# About this task
Write the data out again, word for word.

# Dataset
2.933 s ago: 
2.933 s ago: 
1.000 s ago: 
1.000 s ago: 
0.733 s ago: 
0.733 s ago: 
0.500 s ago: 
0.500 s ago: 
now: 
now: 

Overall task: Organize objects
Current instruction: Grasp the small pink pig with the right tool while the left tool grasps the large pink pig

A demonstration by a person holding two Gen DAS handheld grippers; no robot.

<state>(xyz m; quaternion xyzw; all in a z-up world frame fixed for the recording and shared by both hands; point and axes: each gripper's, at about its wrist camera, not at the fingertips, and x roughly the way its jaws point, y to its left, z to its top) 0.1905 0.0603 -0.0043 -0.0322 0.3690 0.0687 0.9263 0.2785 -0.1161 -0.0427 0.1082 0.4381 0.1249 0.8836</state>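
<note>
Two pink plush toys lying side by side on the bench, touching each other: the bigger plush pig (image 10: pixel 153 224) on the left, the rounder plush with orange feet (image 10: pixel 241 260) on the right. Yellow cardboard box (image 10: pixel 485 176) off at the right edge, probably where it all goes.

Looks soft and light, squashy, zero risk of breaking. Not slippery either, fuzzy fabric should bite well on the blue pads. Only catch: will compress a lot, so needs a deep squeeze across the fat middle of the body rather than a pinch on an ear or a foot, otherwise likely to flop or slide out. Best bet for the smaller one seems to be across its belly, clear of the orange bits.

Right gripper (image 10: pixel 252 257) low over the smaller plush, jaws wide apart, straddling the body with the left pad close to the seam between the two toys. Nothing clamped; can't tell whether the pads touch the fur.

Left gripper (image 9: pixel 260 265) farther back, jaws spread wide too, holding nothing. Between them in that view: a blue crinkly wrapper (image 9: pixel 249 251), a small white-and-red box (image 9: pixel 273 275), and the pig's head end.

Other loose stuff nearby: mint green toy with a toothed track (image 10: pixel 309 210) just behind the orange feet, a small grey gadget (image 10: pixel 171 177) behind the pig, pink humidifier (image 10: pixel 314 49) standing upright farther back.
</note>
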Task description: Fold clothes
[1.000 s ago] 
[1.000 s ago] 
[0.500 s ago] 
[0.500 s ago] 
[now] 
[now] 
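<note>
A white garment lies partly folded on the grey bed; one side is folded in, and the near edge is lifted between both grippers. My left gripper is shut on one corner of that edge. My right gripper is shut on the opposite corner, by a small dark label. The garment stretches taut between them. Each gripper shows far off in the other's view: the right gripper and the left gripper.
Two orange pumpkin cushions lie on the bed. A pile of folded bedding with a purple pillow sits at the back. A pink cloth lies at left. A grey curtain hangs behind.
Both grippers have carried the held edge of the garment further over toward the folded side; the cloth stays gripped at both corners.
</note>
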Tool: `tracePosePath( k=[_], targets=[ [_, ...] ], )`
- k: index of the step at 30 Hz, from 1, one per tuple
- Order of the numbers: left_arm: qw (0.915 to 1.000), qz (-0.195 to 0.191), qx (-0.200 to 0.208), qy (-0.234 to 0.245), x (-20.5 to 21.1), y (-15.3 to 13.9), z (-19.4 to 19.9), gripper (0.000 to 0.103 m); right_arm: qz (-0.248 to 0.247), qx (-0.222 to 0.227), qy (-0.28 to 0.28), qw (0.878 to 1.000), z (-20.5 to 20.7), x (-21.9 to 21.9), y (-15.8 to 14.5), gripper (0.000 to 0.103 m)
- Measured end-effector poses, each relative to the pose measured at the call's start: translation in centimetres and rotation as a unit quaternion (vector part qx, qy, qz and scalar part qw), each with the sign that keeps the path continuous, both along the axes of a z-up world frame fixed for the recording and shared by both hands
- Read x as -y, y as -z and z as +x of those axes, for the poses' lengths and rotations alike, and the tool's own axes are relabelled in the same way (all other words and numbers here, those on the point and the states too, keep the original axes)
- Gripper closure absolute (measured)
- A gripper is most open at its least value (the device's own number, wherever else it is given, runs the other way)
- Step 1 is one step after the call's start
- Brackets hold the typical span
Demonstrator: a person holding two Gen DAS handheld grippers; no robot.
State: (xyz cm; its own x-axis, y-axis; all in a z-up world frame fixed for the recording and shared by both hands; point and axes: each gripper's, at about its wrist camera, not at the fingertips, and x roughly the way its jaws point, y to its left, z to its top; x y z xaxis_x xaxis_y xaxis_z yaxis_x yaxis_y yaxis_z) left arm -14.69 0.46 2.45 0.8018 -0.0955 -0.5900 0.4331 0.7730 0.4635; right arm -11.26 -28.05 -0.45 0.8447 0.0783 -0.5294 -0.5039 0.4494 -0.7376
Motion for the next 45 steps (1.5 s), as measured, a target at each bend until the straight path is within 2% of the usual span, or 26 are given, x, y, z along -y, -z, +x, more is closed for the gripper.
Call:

# Answer box
2.933 s ago: 
2.933 s ago: 
1.000 s ago: 
1.000 s ago: 
0.733 s ago: 
0.733 s ago: 
0.500 s ago: 
0.500 s ago: 
now: 
now: 

Overall task: Organize objects
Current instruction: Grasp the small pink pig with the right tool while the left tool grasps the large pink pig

A demonstration by a person holding two Gen DAS handheld grippers; no robot.

<state>(xyz m; quaternion xyzw; all in a z-up world frame fixed for the recording and shared by both hands; point and axes: each gripper's, at about its wrist camera, not at the fingertips, and x roughly the way its jaws point, y to its left, z to its top) 0.1905 0.0603 -0.0043 -0.0322 0.3690 0.0687 0.9263 0.2785 -0.1161 -0.0427 0.1082 0.4381 0.1249 0.8836</state>
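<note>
Two pink plush toys lying side by side on the bench, touching each other: the bigger plush pig (image 10: pixel 153 224) on the left, the rounder plush with orange feet (image 10: pixel 241 260) on the right. Yellow cardboard box (image 10: pixel 485 176) off at the right edge, probably where it all goes.

Looks soft and light, squashy, zero risk of breaking. Not slippery either, fuzzy fabric should bite well on the blue pads. Only catch: will compress a lot, so needs a deep squeeze across the fat middle of the body rather than a pinch on an ear or a foot, otherwise likely to flop or slide out. Best bet for the smaller one seems to be across its belly, clear of the orange bits.

Right gripper (image 10: pixel 252 257) low over the smaller plush, jaws wide apart, straddling the body with the left pad close to the seam between the two toys. Nothing clamped; can't tell whether the pads touch the fur.

Left gripper (image 9: pixel 260 265) farther back, jaws spread wide too, holding nothing. Between them in that view: a blue crinkly wrapper (image 9: pixel 249 251), a small white-and-red box (image 9: pixel 273 275), and the pig's head end.

Other loose stuff nearby: mint green toy with a toothed track (image 10: pixel 309 210) just behind the orange feet, a small grey gadget (image 10: pixel 171 177) behind the pig, pink humidifier (image 10: pixel 314 49) standing upright farther back.
</note>
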Task description: Fold clothes
[1.000 s ago] 
[1.000 s ago] 
[0.500 s ago] 
[0.500 s ago] 
[now] 
[now] 
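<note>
A white garment lies partly folded on the grey bed; one side is folded in, and the near edge is lifted between both grippers. My left gripper is shut on one corner of that edge. My right gripper is shut on the opposite corner, by a small dark label. The garment stretches taut between them. Each gripper shows far off in the other's view: the right gripper and the left gripper.
Two orange pumpkin cushions lie on the bed. A pile of folded bedding with a purple pillow sits at the back. A pink cloth lies at left. A grey curtain hangs behind.
Both grippers have carried the held edge of the garment further over toward the folded side; the cloth stays gripped at both corners.
</note>
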Tool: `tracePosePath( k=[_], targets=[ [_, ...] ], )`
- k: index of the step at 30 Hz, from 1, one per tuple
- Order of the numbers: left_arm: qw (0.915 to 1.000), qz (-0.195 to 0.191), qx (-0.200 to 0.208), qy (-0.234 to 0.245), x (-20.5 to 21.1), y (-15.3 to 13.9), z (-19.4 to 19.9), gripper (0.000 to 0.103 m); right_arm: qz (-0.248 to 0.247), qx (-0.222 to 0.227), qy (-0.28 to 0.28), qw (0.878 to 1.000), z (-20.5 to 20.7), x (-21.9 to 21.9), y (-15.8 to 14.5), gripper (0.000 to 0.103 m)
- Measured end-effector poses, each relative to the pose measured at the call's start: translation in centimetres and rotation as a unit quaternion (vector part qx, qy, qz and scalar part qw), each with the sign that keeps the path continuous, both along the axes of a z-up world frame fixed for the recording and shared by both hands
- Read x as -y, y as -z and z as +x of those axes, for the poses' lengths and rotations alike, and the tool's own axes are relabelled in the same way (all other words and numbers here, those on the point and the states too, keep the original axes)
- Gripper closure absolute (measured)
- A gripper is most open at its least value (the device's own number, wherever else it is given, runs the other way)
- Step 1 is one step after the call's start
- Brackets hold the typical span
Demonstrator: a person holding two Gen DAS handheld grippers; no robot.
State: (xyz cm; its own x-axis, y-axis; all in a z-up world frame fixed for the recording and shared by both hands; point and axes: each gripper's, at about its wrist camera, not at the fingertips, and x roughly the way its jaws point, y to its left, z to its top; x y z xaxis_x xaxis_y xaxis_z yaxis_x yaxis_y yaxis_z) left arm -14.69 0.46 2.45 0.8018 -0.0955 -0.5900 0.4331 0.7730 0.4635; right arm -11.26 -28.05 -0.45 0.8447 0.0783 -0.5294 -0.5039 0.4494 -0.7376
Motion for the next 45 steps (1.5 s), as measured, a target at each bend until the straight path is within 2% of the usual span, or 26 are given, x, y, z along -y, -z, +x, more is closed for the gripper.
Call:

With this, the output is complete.